One last point needs to be articulated before drawing this story to a close. There’s one rider that can’t go unmentioned, and that’s a curious connection that pertains to the Dallas Cowboys. That connection links two players in the 1948 season, one in Tempe, Arizona, and the other in Austin, Texas. Wilford “Whizzer” White finished the season ranked seventh nationally in punt returns with an average of 22.1 yards per return, a feat that kept his Sun Devils in a number of games. Over in Austin, the Longhorn in question played a decent season, and although he would soon enjoy a bit of success with the New York Giants in the National Football League, his legacy in professional football was cemented as a head coach. Wilford, who also played professionally, would later see his son Danny follow in his footsteps and play quarterback at Arizona State University in the latter 1970s.
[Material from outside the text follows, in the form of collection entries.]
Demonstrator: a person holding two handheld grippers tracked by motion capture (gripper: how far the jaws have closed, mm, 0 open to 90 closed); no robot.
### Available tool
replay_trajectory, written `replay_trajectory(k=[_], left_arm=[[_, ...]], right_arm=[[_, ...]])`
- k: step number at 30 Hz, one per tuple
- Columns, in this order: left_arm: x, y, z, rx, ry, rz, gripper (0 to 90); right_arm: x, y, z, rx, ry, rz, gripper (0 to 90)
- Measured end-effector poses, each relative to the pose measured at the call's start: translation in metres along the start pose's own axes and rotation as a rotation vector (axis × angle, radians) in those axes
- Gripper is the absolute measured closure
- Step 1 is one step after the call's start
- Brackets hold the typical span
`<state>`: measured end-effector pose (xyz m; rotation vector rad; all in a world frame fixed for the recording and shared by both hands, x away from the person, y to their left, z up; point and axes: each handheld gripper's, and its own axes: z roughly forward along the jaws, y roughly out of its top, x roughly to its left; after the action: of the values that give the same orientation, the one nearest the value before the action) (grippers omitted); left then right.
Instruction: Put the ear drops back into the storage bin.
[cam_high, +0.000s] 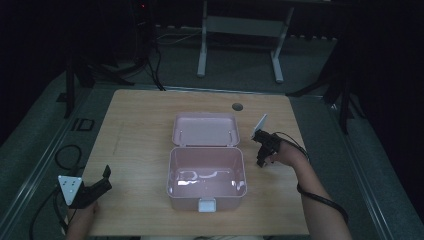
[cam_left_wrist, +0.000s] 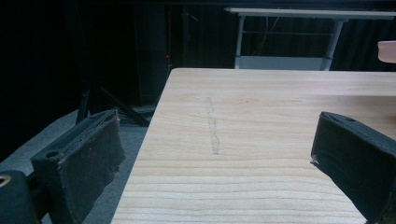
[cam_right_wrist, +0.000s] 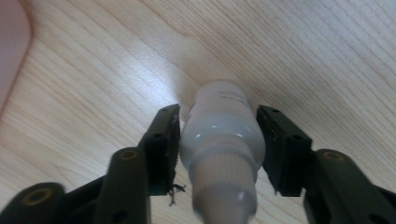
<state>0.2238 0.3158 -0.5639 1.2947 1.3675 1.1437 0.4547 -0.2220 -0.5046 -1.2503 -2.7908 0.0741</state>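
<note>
Bottle (cam_right_wrist: 223, 135) stands upright between my right tongs (cam_right_wrist: 218, 140), cap toward the camera; they grip it, pointing down. Left tongs (cam_left_wrist: 215, 154) gape level.

Surface (cam_high: 140, 125): light wood-grain top, rectangular, with a round dark hole (cam_high: 237, 106) near its far edge and a faint pale streak (cam_left_wrist: 213, 126) along the grain on its left part. On it: one pink box (cam_high: 206, 180), open, at the centre near the front edge, its hinged lid (cam_high: 205, 129) laid back flat behind; one small white bottle (cam_right_wrist: 223, 135), just right of the box.
</note>
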Motion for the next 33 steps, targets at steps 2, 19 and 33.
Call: replay_trajectory(k=[2,19,33], left_arm=[[0.000,0.000,0.000,0.000,0.000,0.000,2.4],[0.000,0.000,0.000,0.001,0.002,-0.001,2.4],[0.001,0.000,0.000,0.002,0.009,-0.003,2.4]], right_arm=[[0.000,0.000,0.001,0.007,-0.002,-0.003,55.2],[0.004,0.000,0.001,0.034,-0.027,-0.062,59.3],[0.012,-0.025,-0.001,0.050,-0.050,-0.218,59.3]])
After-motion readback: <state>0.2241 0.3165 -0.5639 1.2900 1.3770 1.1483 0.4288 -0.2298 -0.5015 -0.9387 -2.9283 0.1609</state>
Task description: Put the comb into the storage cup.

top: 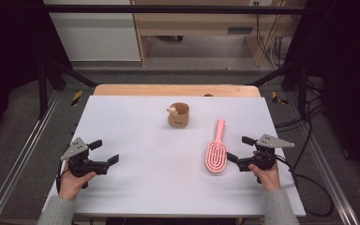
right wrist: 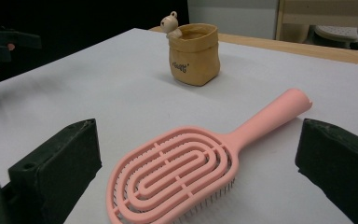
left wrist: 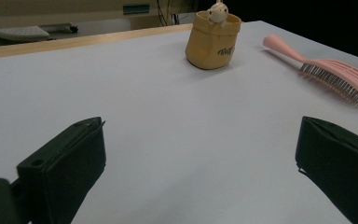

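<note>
The pink hairbrush (top: 217, 151) is seen lying bristles-down on the tabletop (top: 136, 183), just beside the wide-open, empty right tongs (top: 238, 150); the left tongs (top: 105, 152), well apart, are likewise spread wide.

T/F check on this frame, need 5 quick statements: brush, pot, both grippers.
1. The pink hairbrush lies bristles down on the table. True.
2. The right gripper is shut on the brush handle. False: its jaws stand open beside the brush head and hold nothing.
3. The brown pot stands upright with a small figure at its rim. True.
4. The left gripper holds the pot. False: it is open and apart from it, at the near left of the table.
5. The brush handle points toward the person. False: the handle points away, and the head is at the near end.
</note>
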Motion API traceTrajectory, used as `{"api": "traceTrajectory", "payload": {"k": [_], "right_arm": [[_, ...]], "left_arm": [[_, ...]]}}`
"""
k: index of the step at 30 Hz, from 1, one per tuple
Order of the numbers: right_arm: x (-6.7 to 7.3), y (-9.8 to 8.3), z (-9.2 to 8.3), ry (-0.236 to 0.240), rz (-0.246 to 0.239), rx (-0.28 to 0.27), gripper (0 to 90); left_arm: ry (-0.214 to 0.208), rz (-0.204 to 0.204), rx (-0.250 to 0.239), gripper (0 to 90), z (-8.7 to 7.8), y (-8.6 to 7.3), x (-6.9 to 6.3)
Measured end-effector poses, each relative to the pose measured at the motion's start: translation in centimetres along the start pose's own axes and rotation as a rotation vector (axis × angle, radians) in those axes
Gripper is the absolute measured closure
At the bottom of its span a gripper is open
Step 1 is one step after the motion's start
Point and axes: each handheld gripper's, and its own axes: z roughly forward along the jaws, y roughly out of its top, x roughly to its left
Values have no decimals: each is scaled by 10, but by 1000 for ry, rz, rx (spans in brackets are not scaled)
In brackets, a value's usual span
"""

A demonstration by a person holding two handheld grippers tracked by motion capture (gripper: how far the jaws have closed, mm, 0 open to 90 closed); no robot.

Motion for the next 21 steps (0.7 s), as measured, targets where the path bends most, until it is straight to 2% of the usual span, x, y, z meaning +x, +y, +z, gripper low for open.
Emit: {"api": "traceTrajectory", "payload": {"k": [15, 21], "right_arm": [[0, 3, 0, -13, -3, 15, 6], [2, 6, 1, -32, -9, 25, 6]], "left_arm": [[3, -10, -5, 15, -1, -1, 2], [5, -15, -8, 15, -1, -1, 3]]}}
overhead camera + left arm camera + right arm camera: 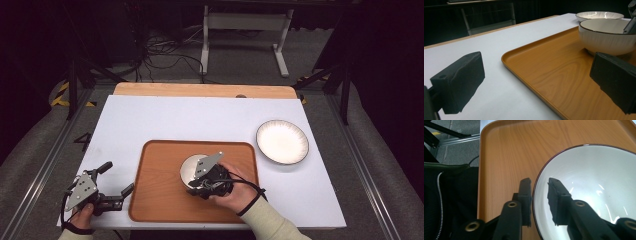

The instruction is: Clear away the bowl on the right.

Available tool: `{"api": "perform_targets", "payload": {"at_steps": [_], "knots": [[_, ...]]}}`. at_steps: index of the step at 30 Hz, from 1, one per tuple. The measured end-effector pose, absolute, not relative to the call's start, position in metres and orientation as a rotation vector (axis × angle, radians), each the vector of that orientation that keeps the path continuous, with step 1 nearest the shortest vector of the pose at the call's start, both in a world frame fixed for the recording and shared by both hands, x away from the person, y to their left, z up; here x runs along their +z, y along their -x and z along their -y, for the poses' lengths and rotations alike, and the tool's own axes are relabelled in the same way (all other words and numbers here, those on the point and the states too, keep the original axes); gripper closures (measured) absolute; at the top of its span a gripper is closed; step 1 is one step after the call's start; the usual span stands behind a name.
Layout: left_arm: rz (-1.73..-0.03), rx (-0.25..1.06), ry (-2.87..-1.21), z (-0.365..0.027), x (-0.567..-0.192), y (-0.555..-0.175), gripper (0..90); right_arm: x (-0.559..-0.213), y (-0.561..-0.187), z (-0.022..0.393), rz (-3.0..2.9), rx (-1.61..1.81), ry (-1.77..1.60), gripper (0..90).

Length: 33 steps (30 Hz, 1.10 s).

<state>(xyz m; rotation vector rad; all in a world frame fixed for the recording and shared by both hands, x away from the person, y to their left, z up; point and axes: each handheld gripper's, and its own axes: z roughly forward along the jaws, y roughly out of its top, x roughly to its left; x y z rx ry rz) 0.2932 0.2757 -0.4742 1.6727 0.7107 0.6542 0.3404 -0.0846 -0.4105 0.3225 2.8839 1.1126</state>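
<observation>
Now right gripper (539,195) jaws slightly parted astride bowl (594,187) rim, not pinching; left gripper (114,180) spread.

Setting: a lab or recording studio, not a home. White-topped desk (165,117) with a bare wooden strip along its far edge, standing in a dark room. Aluminium frame rails (37,165) run along its left and right sides. Beyond the far edge, loose black cables (165,52) lie tangled on grey carpet beside a white metal table frame (245,30). Yellow-and-black hazard tape (62,97) marks the floor at far left.
</observation>
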Motion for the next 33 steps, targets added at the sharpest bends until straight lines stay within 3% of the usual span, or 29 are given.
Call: {"api": "perform_targets", "payload": {"at_steps": [18, 33], "knots": [[-0.71, 0.643, -1.683, -0.276, -0.474, -0.294, 0.3, -0.393, -0.338, 0.098, -2.69, 1.339, -0.393, 41.6], [-0.707, 0.642, -1.692, -0.276, -0.474, -0.295, 0.3, -0.377, -0.34, 0.121, -2.463, 1.552, -0.471, 34.8]]}}
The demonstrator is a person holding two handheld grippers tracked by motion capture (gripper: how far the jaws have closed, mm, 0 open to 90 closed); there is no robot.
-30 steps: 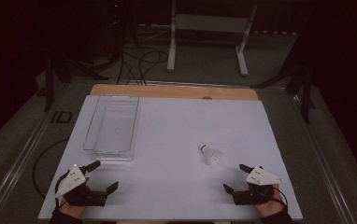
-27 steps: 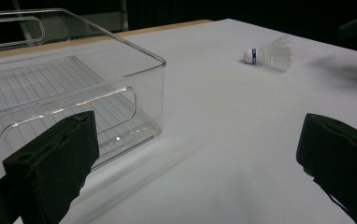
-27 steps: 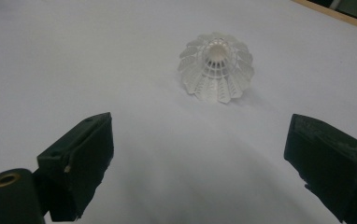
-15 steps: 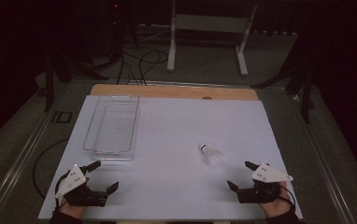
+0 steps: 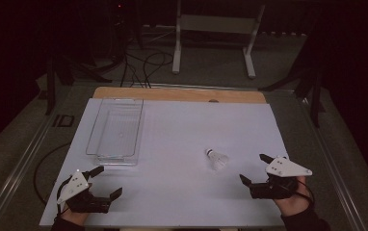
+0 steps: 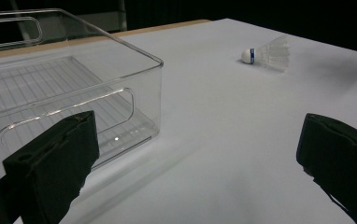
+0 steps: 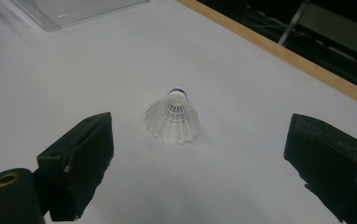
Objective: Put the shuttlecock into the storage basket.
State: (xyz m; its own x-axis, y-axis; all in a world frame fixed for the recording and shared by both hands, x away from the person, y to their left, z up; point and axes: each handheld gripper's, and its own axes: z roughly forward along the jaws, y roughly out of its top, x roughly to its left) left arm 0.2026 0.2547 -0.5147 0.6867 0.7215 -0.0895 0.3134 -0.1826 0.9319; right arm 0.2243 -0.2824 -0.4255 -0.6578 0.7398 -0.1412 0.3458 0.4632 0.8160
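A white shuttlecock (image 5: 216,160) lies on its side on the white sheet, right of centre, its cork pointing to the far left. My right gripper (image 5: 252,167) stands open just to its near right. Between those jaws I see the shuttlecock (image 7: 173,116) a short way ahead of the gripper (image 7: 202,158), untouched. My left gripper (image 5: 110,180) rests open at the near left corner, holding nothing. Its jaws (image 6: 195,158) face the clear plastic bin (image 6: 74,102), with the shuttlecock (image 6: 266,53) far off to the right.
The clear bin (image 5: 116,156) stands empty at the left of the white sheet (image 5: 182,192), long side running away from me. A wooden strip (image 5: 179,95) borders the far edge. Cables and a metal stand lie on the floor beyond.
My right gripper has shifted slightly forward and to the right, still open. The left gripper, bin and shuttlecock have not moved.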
And when Danny White entered the NFL with the Dallas Cowboys, his head coach was none other than Gentleman Tom Landry, as my paternal grandmother called him, that very Longhorn in question. And about fourteen years ago, I worked with a fellow in Plano, Texas, who grew up in El Paso who was related to, I can’t remember how, I think it was his dad, who stole away Tom Landry’s girlfriend while they were students there at the University of Texas … but that’s a story for another time, y’all.